** TASK TO CARRY OUT **
All of the listing must be given again exactly, except that the images are dropped.

*** Opening of DATA SHOWN ***

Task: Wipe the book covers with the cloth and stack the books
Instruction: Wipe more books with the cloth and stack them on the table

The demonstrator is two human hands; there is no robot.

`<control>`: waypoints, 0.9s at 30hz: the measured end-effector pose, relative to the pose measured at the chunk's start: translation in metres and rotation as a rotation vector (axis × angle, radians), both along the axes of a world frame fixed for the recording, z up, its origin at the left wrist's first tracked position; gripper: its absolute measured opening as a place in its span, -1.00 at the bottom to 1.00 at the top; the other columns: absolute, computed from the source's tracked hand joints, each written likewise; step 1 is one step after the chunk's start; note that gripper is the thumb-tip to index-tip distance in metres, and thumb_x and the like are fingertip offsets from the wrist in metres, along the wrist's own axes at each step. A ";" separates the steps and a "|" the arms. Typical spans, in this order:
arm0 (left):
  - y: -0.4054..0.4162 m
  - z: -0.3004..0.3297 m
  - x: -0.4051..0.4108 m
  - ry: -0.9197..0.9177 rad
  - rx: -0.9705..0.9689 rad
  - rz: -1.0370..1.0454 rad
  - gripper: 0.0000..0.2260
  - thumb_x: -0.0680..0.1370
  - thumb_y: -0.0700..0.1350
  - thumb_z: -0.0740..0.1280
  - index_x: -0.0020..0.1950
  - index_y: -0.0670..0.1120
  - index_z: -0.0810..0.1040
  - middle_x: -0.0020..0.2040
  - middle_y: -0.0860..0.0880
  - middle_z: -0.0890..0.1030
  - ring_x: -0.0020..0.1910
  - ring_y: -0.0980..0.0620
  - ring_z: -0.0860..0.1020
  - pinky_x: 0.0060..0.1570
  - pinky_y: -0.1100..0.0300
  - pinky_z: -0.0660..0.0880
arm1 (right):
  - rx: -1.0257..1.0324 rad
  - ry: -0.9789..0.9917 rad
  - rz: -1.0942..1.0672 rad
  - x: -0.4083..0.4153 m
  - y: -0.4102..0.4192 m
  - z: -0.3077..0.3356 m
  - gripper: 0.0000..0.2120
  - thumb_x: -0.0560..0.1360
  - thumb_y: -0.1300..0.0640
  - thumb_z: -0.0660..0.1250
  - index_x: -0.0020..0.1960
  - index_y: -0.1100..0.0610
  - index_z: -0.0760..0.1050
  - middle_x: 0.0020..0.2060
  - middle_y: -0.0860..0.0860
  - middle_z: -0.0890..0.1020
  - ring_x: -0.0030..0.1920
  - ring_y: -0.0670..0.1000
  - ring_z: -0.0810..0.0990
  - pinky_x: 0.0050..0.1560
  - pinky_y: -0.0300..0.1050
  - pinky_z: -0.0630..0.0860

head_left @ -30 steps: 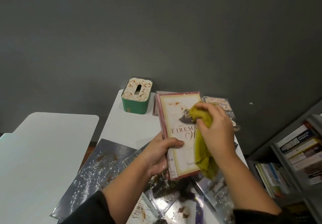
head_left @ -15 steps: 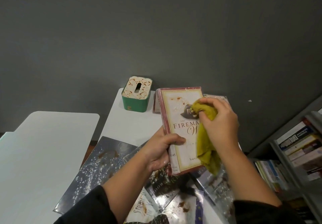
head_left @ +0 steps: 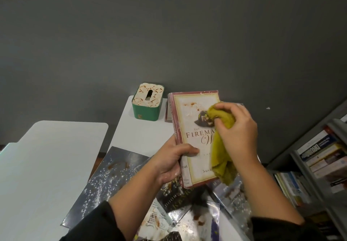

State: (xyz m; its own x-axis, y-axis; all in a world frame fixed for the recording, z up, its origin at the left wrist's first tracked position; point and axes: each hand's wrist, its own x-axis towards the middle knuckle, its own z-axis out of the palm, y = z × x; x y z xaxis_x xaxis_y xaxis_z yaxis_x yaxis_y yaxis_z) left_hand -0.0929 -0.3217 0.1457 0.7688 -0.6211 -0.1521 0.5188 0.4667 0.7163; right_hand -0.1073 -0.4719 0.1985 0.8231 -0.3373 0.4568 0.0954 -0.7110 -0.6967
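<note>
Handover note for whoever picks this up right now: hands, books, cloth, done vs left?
Left hand grips the book by its spine edge, held up off the table.
Right hand holds the yellow cloth bunched, pressed on the cover's upper right.
Done: little; brown spots still show on the cover's upper left.
Left: finish this cover, then wipe the spattered books lying on the table. No neat stack visible yet.

— What fills the upper frame for you?
— A plain dark grey wall [head_left: 169,34], evenly and dimly lit.
— And lower left?
— I see a white table [head_left: 43,165], and another white table [head_left: 139,137] at centre, pushed against the wall.
— The right edge?
— A grey bookshelf [head_left: 308,169], its shelves crowded.
</note>
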 end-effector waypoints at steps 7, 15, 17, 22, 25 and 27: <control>0.000 0.002 -0.002 -0.008 -0.056 -0.012 -0.60 0.39 -0.44 0.30 0.19 -0.18 0.51 0.03 -0.26 0.63 -0.02 -0.17 0.64 -0.04 -0.04 0.62 | -0.138 0.014 0.139 -0.028 0.042 -0.010 -0.66 0.36 0.21 0.45 0.09 -0.04 0.58 0.00 -0.13 0.53 0.01 -0.08 0.50 -0.04 -0.38 0.38; -0.001 -0.002 -0.001 0.005 0.035 -0.084 -0.46 0.32 -0.42 0.29 0.30 -0.21 0.43 0.14 -0.27 0.61 0.06 -0.23 0.62 0.04 -0.14 0.57 | -0.100 -0.042 0.039 0.002 0.008 0.000 -0.74 0.41 0.22 0.41 0.05 -0.03 0.58 0.00 -0.12 0.53 0.06 0.00 0.51 -0.04 -0.22 0.38; -0.001 -0.003 0.000 0.006 0.037 -0.091 -0.46 0.32 -0.42 0.29 0.30 -0.21 0.42 0.15 -0.27 0.61 0.09 -0.24 0.61 0.05 -0.15 0.57 | -0.114 -0.036 -0.004 0.005 0.004 0.002 -0.75 0.41 0.22 0.41 0.05 -0.01 0.59 0.01 -0.11 0.53 0.08 0.02 0.51 -0.04 -0.22 0.36; -0.003 -0.001 0.001 -0.004 -0.007 -0.066 -0.57 0.34 -0.42 0.28 0.18 -0.18 0.50 0.02 -0.26 0.63 -0.01 -0.20 0.62 0.02 -0.11 0.58 | -0.179 0.006 0.134 -0.018 0.035 -0.007 -0.68 0.38 0.19 0.43 0.11 -0.04 0.59 -0.01 -0.15 0.52 0.01 -0.10 0.46 -0.06 -0.40 0.34; -0.002 0.000 0.003 0.000 -0.013 -0.069 -0.64 0.39 -0.38 0.28 0.18 -0.21 0.48 -0.03 -0.24 0.62 -0.06 -0.16 0.63 -0.06 -0.01 0.62 | -0.241 -0.009 0.212 -0.027 0.046 -0.011 -0.67 0.37 0.20 0.42 0.10 -0.04 0.59 -0.04 -0.16 0.51 0.00 -0.10 0.45 -0.06 -0.45 0.28; -0.002 0.002 0.004 -0.014 0.002 -0.106 -0.58 0.38 -0.42 0.25 0.22 -0.22 0.45 0.02 -0.29 0.58 0.01 -0.22 0.60 0.07 -0.11 0.55 | -0.229 -0.007 0.215 -0.016 0.041 -0.006 -0.69 0.40 0.21 0.39 0.10 -0.04 0.58 -0.04 -0.14 0.51 0.00 -0.06 0.44 -0.08 -0.43 0.27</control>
State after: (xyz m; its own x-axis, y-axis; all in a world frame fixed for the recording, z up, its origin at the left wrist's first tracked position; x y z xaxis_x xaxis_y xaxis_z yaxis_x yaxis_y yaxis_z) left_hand -0.0894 -0.3237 0.1478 0.7006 -0.6990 -0.1433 0.5552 0.4079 0.7248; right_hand -0.1231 -0.4310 0.1926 0.8610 -0.0441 0.5067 0.2644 -0.8122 -0.5200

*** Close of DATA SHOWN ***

** REPLY **
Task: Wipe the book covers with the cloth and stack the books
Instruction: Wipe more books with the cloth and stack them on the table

The demonstrator is two human hands; there is no robot.

`<control>`: waypoints, 0.9s at 30hz: the measured end-effector pose, relative to the pose measured at the chunk's start: translation in metres and rotation as a rotation vector (axis × angle, radians), both along the axes of a world frame fixed for the recording, z up, its origin at the left wrist's first tracked position; gripper: its absolute measured opening as a place in its span, -1.00 at the bottom to 1.00 at the top; the other columns: absolute, computed from the source's tracked hand joints, each written likewise; step 1 is one step after the chunk's start; note that gripper is the thumb-tip to index-tip distance in metres, and thumb_x and the like are fingertip offsets from the wrist in metres, along the wrist's own axes at each step. A ";" separates the steps and a "|" the arms. Typical spans, in this order:
arm0 (left):
  - y: -0.4054..0.4162 m
  - z: -0.3004..0.3297 m
  - x: -0.4051..0.4108 m
  - ry: -0.9197..0.9177 rad
  - rx: -0.9705..0.9689 rad
  - rz: -1.0370..1.0454 rad
  - gripper: 0.0000..0.2260
  - thumb_x: -0.0680..0.1370
  - thumb_y: -0.0700..0.1350
  - thumb_z: -0.0740..0.1280
  - index_x: -0.0020..0.1950
  - index_y: -0.0670..0.1120
  - index_z: -0.0810..0.1040
  - middle_x: -0.0020..0.2040
  - middle_y: -0.0860..0.0880
  - middle_z: -0.0890..0.1030
  - ring_x: -0.0020..0.1910
  - ring_y: -0.0980..0.0620
  - ring_z: -0.0860..0.1020
  - pinky_x: 0.0060..0.1570
  - pinky_y: -0.1100..0.0300
  - pinky_z: -0.0660..0.0880
arm1 (right):
  - rx: -1.0257..1.0324 rad
  - ry: -0.9789..0.9917 rad
  - rz: -1.0942..1.0672 rad
  - x: -0.4083..0.4153 m
  - y: -0.4102..0.4192 m
  - z: -0.3077..0.3356 m
  - gripper: 0.0000..0.2120
  - thumb_x: -0.0560..0.1360
  - thumb_y: -0.1300..0.0640
  - thumb_z: -0.0660..0.1250
  - index_x: -0.0020..0.1960
  - index_y: -0.1100..0.0610
  - index_z: -0.0760..0.1050
  - middle_x: 0.0020..0.2060
  - middle_y: -0.0860..0.0860
  - middle_z: -0.0890..0.1020
  - ring_x: -0.0030..0.1920
  - ring_y: -0.0670..0.1000
  - ring_z: -0.0810..0.0990
  - pinky_x: 0.0050..0.1560
  - pinky_y: -0.0300..0.1050
  - pinky_z: -0.0630..0.0860

head_left @ -30 steps: 
head_left @ -15 steps: 
head_left @ +0 steps: 

State: (xyz m; its own x-axis, y-axis; all in a world frame fixed for the recording, z up, its origin at the left wrist's first tracked position; point and axes: each hand's wrist, its own x-axis towards the middle knuckle, its own z-axis out of the palm, y = z × x; x y z xaxis_x xaxis_y xaxis_z yaxis_x yaxis_y yaxis_z) left_hand -0.0929 -0.3217 0.1457 0.7688 -0.6211 -0.1521 0.5188 0.4667 0.7163; right_hand -0.1073 -0.4719 0.1985 0.8231 -0.3373 0.4568 0.0954 -0.7110 -0.6967
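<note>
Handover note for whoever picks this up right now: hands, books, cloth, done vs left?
Left hand grips the book by its spine edge, held up off the table.
Right hand holds the yellow cloth bunched, pressed on the cover's upper right.
Done: little; brown spots still show on the cover's upper left.
Left: finish this cover, then wipe the spattered books lying on the table. No neat stack visible yet.

— What fills the upper frame for you?
— A plain dark grey wall [head_left: 169,34], evenly and dimly lit.
— And lower left?
— I see a white table [head_left: 43,165], and another white table [head_left: 139,137] at centre, pushed against the wall.
— The right edge?
— A grey bookshelf [head_left: 308,169], its shelves crowded.
</note>
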 end-effector waypoints at steps 7, 15, 17, 22, 25 and 27: <control>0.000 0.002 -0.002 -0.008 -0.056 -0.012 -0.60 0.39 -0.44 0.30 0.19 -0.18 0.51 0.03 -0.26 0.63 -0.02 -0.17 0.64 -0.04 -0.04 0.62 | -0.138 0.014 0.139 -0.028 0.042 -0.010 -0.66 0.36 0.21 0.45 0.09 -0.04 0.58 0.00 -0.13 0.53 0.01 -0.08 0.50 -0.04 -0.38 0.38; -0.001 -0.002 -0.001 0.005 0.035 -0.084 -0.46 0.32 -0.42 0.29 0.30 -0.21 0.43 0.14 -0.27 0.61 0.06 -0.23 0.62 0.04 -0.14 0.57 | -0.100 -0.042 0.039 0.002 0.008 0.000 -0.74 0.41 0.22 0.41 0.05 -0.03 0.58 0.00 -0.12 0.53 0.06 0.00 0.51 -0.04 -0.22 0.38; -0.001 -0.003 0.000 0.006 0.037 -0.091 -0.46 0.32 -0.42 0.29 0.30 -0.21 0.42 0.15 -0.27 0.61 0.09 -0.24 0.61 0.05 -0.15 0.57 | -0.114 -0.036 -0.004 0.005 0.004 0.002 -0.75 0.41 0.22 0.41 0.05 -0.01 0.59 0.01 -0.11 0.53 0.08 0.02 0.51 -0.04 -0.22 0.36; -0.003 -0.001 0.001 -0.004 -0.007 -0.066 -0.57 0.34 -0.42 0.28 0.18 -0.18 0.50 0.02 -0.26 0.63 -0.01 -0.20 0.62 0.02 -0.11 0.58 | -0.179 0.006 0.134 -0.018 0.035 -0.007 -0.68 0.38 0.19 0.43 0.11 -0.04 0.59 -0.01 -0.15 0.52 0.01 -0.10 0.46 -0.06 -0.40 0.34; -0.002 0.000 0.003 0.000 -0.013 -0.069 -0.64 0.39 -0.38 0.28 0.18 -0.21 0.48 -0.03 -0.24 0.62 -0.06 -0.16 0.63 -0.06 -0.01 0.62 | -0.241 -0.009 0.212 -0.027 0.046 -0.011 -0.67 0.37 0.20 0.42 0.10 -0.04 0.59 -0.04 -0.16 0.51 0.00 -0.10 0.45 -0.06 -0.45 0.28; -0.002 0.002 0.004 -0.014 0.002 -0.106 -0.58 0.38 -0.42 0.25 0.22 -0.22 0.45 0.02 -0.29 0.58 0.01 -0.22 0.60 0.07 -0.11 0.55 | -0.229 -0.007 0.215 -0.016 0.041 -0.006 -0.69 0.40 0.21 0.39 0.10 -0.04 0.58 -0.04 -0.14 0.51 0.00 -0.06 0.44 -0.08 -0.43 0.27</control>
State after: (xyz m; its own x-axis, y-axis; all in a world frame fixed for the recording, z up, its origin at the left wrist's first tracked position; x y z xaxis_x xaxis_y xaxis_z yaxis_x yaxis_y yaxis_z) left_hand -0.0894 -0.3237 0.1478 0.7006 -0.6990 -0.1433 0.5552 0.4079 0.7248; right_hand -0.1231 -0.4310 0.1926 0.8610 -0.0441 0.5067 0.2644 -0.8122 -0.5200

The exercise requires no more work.